The gallop through her career really starts with the 1982 Peak Apartment Complex competition win in Hong Kong. The project put Hadid on the world stage but success in terms of built work took much longer to arrive. The built projects are illustrated along a dreamy projection wall and include the Vitra Fire Station, The Rosenthal Centre for Contemporary Art, and the BMW factory in Leipzig amongst others. The dream-like sequence of photographs, video, and computer 3D animations suggests a metaphor for her career itself – almost as if this is too good to be true. The dreaming continues with models of works in progress such as the Guangzhou Opera house, and the Abu Dhabi Performing Arts centre and even threatens to become reality in London with the Olympic Aquatics Centre.

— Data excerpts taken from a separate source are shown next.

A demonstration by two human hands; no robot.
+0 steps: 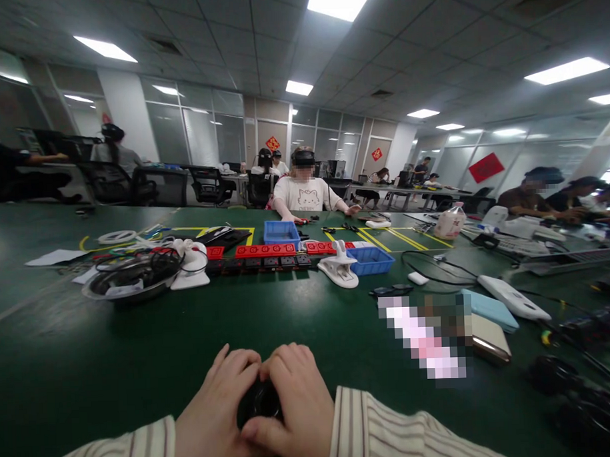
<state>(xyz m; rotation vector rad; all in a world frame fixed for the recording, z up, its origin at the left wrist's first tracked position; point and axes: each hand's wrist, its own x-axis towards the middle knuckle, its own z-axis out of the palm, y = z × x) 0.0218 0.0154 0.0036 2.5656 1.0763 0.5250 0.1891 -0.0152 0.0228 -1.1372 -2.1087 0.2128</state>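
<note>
At the near edge of the green table, my left hand and my right hand curl around a glossy black rounded object from its two sides. Its kind cannot be made out, since my fingers and palms cover most of it. The fingers of both hands are bent over its far side and meet there. My right thumb lies across its near side, close to my left palm. Striped cream sleeves cover both wrists.
Ahead lie a metal bowl with cables, red strips, blue bins and a white clip stand. Rightward are a light blue case, a white device and black cables. A person sits opposite.
</note>
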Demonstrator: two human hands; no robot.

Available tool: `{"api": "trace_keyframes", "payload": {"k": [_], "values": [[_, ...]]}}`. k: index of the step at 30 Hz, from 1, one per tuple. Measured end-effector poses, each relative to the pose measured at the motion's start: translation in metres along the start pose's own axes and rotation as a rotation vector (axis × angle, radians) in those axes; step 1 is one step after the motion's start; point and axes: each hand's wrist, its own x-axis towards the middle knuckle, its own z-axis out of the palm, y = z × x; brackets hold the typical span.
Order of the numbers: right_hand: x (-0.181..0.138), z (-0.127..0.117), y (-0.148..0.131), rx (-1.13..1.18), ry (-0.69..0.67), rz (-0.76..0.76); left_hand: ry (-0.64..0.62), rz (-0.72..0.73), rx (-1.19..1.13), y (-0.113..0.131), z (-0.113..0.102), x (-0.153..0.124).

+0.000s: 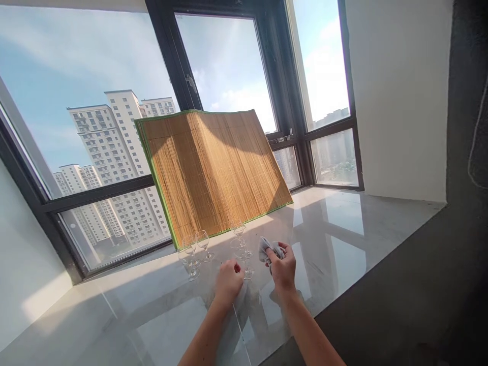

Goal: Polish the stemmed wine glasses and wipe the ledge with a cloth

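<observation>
My right hand (pixel 285 268) is closed around a crumpled pale grey cloth (pixel 264 250), held above the glossy sill. Whether anything is wrapped inside the cloth cannot be seen. My left hand (pixel 229 278) is curled shut just to its left, fingertips turned inward; whatever they may hold is hidden. Close behind the left hand, two clear stemmed glasses (pixel 239 227) stand upright one behind the other, the nearer partly covered by the hand. Farther left is a cluster of similar stemmed glasses (pixel 203 239), also upright.
A bamboo mat (pixel 221 168) with green edging leans against the dark window frame (pixel 168 51) behind the glasses. The tiled sill (pixel 160 310) reflects the windows, and its front edge runs diagonally at right. A white wall (pixel 396 101) closes the right side.
</observation>
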Motion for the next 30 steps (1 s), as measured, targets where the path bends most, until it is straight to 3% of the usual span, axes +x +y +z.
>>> {"api": "trace_keyframes", "payload": {"k": [14,25,28,30], "values": [[0.003,0.004,0.005,0.042,0.021,-0.012,-0.214,0.347,-0.181,0.013,0.012,-0.009],[0.004,0.003,0.005,0.024,0.036,-0.021,-0.249,0.335,-0.100,0.009,0.015,-0.007],[0.004,0.002,0.004,0.023,0.034,-0.017,-0.186,0.340,-0.137,0.009,0.011,-0.005],[0.003,0.001,0.002,0.019,0.032,-0.006,-0.013,0.281,-0.176,0.006,0.001,0.001]]}}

For some, the intimacy and sensuality of the work can best be appreciated in the smaller scale sofas, tables and other products. Here, I felt it would have been possible to demonstrate how the forms, volumes, and materials of the products were substantive, practical, usable even by everyday people. But sadly, visitors were not encouraged to sit on the furniture, nor serve refreshments from the curiously shaped teapots – a missed opportunity perhaps.
Finally on one wall is a list of everybody who has ever worked for Hadid – and it can been seen that this is an exhibition about a great architectural practice not just a single person.